TWO MISSISSIPPI GIRLS HOLD YANKEES AT PISTOL POINT
[In Richmond Enquirer, July 22, 1862, page 3.]
A Memphis correspondent of the Appeal, in referring to the bad treatment of citizens by the Federal soldiers, related the following:
The most unmanly and brutal act that I know of is their treatment of two Misses Coe. Levin Coe, their brother, was at home, discharged from the army. They surrounded the house before the family knew they were on the place. Fortunately young Coe had gone fishing, and two of his sisters escaped to the garden and ran to warn him not to come home.

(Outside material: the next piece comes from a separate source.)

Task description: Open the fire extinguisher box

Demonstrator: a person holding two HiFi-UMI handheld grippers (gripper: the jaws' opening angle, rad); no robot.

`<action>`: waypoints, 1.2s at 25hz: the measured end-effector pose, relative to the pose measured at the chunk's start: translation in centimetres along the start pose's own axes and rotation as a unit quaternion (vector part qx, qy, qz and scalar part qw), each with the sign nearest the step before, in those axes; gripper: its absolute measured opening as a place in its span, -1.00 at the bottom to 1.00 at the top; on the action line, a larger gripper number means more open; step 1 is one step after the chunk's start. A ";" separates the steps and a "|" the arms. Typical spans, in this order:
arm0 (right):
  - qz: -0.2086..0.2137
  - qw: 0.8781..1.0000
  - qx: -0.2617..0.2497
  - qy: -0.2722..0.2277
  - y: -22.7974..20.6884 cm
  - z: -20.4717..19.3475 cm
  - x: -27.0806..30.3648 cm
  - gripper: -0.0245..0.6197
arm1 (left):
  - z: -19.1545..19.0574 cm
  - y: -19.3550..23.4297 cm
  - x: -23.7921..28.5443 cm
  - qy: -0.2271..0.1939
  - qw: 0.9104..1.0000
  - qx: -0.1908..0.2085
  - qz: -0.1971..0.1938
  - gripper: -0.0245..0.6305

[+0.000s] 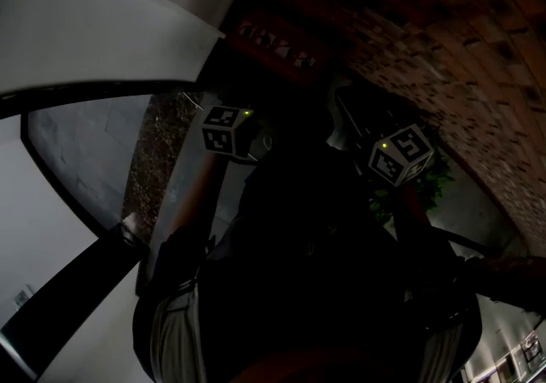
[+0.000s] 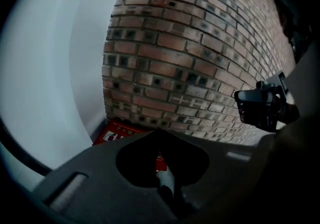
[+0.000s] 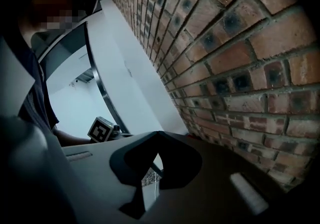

The Yankees saw the way they went, and followed them, but the sisters outran them and gave their brother the information of their coming. They came up with the ladies at a house in the vicinity of the creek, and attempted to arrest them, but they were both armed and dared the six big, strapping Yankees to lay their hands on them. One would 234 say to another, “She’s got a pistol; take it away from her.” And she, a weak woman, stood at bay and told them to touch her at their peril. And the craven wretches dared not do it. At last, to get them from the neighborhood of their brother, they agreed to go to headquarters with them. It was then noon, and these girls had run two miles, and then these scoundrels marched them off on foot four miles to town. At every step they tried to get their pistols from them, threatening them with instant death if they did not give them up. Three times they placed their pistols at the girls’ hearts with them cocked and their fingers on the trigger, telling them they would kill them. Each time the girls replied, “Shoot; I can shoot as quick as you can.” And they never did give them up until their brother-in-law came up with them and told them to do so, and he gave himself up in their place. Levin Coe escaped.